DIRECTIONS FOR THIS TASK -
Every entry below must be transcribed exactly, with no line missing.

Recorded data
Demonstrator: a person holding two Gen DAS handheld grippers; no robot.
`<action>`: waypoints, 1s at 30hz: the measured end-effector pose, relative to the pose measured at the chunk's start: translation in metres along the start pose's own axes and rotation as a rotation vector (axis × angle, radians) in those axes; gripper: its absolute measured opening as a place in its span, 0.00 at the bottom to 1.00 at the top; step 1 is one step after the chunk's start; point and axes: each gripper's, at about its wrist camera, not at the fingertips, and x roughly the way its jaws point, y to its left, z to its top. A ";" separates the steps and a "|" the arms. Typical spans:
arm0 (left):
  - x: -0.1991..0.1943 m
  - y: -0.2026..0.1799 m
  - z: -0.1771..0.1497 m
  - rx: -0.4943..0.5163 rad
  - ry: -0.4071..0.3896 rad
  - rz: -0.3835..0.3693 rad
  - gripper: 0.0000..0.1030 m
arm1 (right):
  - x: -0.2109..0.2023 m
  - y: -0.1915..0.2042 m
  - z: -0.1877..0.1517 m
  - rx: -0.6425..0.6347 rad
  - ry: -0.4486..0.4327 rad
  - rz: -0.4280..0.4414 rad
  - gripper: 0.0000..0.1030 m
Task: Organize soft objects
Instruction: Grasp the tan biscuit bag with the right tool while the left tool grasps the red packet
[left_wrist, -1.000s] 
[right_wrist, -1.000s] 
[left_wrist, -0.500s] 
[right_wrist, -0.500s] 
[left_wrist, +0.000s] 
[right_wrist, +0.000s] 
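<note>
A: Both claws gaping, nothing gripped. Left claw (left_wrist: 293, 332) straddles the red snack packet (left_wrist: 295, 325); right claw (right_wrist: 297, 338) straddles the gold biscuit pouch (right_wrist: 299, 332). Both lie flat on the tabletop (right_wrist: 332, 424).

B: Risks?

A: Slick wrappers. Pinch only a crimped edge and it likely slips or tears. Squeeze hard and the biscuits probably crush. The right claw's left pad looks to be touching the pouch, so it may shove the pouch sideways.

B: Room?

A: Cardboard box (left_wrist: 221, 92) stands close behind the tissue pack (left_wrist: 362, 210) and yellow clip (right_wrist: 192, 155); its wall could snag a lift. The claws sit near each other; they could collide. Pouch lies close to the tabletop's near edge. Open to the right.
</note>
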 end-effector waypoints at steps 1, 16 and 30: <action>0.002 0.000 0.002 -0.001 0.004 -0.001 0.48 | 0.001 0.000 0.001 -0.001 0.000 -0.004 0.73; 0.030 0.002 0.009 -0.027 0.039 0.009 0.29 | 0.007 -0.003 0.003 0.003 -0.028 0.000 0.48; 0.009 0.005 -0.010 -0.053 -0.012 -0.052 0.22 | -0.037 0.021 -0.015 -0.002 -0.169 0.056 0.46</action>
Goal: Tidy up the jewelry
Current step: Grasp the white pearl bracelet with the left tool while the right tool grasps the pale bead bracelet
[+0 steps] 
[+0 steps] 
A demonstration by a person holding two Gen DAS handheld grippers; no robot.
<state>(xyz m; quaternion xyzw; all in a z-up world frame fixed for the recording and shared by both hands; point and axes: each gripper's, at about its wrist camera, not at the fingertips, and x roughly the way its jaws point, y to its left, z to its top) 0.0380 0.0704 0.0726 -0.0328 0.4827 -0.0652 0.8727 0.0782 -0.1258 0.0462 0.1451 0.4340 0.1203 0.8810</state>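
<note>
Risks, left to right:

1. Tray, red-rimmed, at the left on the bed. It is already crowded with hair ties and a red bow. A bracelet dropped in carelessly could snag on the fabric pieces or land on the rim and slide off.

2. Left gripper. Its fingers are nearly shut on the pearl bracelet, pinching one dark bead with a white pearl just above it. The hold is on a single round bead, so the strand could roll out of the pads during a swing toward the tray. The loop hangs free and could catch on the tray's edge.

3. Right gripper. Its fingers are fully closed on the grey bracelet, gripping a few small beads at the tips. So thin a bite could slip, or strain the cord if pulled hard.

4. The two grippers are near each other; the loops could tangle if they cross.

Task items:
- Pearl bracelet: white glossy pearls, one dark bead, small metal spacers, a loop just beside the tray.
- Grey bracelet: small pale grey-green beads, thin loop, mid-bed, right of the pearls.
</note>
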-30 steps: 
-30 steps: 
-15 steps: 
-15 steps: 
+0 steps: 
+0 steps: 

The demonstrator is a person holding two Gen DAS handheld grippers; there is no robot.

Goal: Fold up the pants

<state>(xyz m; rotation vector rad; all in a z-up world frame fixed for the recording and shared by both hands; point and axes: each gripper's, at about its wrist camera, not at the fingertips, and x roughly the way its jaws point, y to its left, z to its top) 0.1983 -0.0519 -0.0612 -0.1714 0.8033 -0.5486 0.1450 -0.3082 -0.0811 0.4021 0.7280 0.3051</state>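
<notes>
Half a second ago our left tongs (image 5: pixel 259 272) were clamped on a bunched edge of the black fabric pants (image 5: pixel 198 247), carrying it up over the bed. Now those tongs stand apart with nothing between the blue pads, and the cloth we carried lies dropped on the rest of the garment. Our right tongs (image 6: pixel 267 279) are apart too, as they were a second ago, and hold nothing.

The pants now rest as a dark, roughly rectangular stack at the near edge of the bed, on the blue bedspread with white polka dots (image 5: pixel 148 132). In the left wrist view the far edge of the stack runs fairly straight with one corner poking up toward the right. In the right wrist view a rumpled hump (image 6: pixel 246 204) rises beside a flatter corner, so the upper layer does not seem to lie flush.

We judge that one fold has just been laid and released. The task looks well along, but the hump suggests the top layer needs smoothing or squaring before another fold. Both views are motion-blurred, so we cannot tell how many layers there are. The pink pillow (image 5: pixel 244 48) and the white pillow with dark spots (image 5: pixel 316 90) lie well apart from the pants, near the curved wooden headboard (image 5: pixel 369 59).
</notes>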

REPLY TO THE EXERCISE -
Demonstrator: a person holding two Gen DAS handheld grippers; no robot.
`<action>`: waypoints, 1s at 30hz: the measured end-effector pose, relative to the pose measured at the chunk's start: translation in metres along the start pose's own axes and rotation as a rotation vector (axis × angle, radians) in those axes; gripper: its absolute measured opening as a place in its span, 0.00 at the bottom to 1.00 at the top; step 1 is one step after the chunk's start; point and axes: each gripper's, at about its wrist camera, not at the fingertips, and x roughly the way its jaws point, y to its left, z to its top. A ";" separates the steps and a "|" the arms. Typical spans:
arm0 (left):
  - x: -0.1991..0.1943 m
  - y: -0.2026..0.1799 m
  - z: -0.1771..0.1497 m
  - rx: -0.4943..0.5163 rad
  - ry: -0.4071..0.3896 rad
  - rz: -0.3835..0.3693 rad
  - gripper: 0.0000..0.1030 m
arm1 (right):
  - x: -0.2109..0.2023 m
  - y: -0.1915..0.2042 m
  - z: -0.1877..0.1517 m
  - rx: -0.6425..0.6347 rad
  - ry: -0.4486..0.4327 rad
  - rz: -0.4280..0.4414 rad
  - gripper: 0.0000..0.1030 m
Task: Organize soft objects
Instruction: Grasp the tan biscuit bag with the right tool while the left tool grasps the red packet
[left_wrist, -1.000s] 
[right_wrist, -1.000s] 
[left_wrist, -0.500s] 
[right_wrist, -0.500s] 
[left_wrist, +0.000s] 
[right_wrist, +0.000s] 
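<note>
A: Both claws gaping, nothing gripped. Left claw (left_wrist: 293, 332) straddles the red snack packet (left_wrist: 295, 325); right claw (right_wrist: 297, 338) straddles the gold biscuit pouch (right_wrist: 299, 332). Both lie flat on the tabletop (right_wrist: 332, 424).

B: Risks?

A: Slick wrappers. Pinch only a crimped edge and it likely slips or tears. Squeeze hard and the biscuits probably crush. The right claw's left pad looks to be touching the pouch, so it may shove the pouch sideways.

B: Room?

A: Cardboard box (left_wrist: 221, 92) stands close behind the tissue pack (left_wrist: 362, 210) and yellow clip (right_wrist: 192, 155); its wall could snag a lift. The claws sit near each other; they could collide. Pouch lies close to the tabletop's near edge. Open to the right.
</note>
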 end-effector waypoints at steps 1, 16 and 30: <action>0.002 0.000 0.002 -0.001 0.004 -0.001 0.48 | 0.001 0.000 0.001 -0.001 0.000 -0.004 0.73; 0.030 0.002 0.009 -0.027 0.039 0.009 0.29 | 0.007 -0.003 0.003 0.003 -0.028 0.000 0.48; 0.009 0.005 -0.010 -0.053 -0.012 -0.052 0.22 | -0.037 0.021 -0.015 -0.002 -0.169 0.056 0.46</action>
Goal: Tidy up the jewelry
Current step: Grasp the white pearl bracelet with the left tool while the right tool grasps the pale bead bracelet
[+0 steps] 
[+0 steps] 
A demonstration by a person holding two Gen DAS handheld grippers; no robot.
<state>(xyz m; quaternion xyzw; all in a z-up world frame fixed for the recording and shared by both hands; point and axes: each gripper's, at about its wrist camera, not at the fingertips, and x roughly the way its jaws point, y to its left, z to its top) 0.0380 0.0704 0.0726 -0.0328 0.4827 -0.0652 0.8727 0.0782 -0.1258 0.0462 0.1451 0.4340 0.1203 0.8810</state>
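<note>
Risks, left to right:

1. Tray, red-rimmed, at the left on the bed. It is already crowded with hair ties and a red bow. A bracelet dropped in carelessly could snag on the fabric pieces or land on the rim and slide off.

2. Left gripper. Its fingers are nearly shut on the pearl bracelet, pinching one dark bead with a white pearl just above it. The hold is on a single round bead, so the strand could roll out of the pads during a swing toward the tray. The loop hangs free and could catch on the tray's edge.

3. Right gripper. Its fingers are fully closed on the grey bracelet, gripping a few small beads at the tips. So thin a bite could slip, or strain the cord if pulled hard.

4. The two grippers are near each other; the loops could tangle if they cross.

Task items:
- Pearl bracelet: white glossy pearls, one dark bead, small metal spacers, a loop just beside the tray.
- Grey bracelet: small pale grey-green beads, thin loop, mid-bed, right of the pearls.
</note>
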-30 steps: 
-30 steps: 
-15 steps: 
-15 steps: 
+0 steps: 
+0 steps: 

The demonstrator is a person holding two Gen DAS handheld grippers; there is no robot.

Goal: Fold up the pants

<state>(xyz m; rotation vector rad; all in a z-up world frame fixed for the recording and shared by both hands; point and axes: each gripper's, at about its wrist camera, not at the fingertips, and x roughly the way its jaws point, y to its left, z to its top) 0.1983 -0.0519 -0.0612 -0.1714 0.8033 -0.5486 0.1450 -0.3082 -0.0811 0.4021 0.7280 0.3051</state>
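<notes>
Half a second ago our left tongs (image 5: pixel 259 272) were clamped on a bunched edge of the black fabric pants (image 5: pixel 198 247), carrying it up over the bed. Now those tongs stand apart with nothing between the blue pads, and the cloth we carried lies dropped on the rest of the garment. Our right tongs (image 6: pixel 267 279) are apart too, as they were a second ago, and hold nothing.

The pants now rest as a dark, roughly rectangular stack at the near edge of the bed, on the blue bedspread with white polka dots (image 5: pixel 148 132). In the left wrist view the far edge of the stack runs fairly straight with one corner poking up toward the right. In the right wrist view a rumpled hump (image 6: pixel 246 204) rises beside a flatter corner, so the upper layer does not seem to lie flush.

We judge that one fold has just been laid and released. The task looks well along, but the hump suggests the top layer needs smoothing or squaring before another fold. Both views are motion-blurred, so we cannot tell how many layers there are. The pink pillow (image 5: pixel 244 48) and the white pillow with dark spots (image 5: pixel 316 90) lie well apart from the pants, near the curved wooden headboard (image 5: pixel 369 59).
</notes>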

The output above is complete as it stands.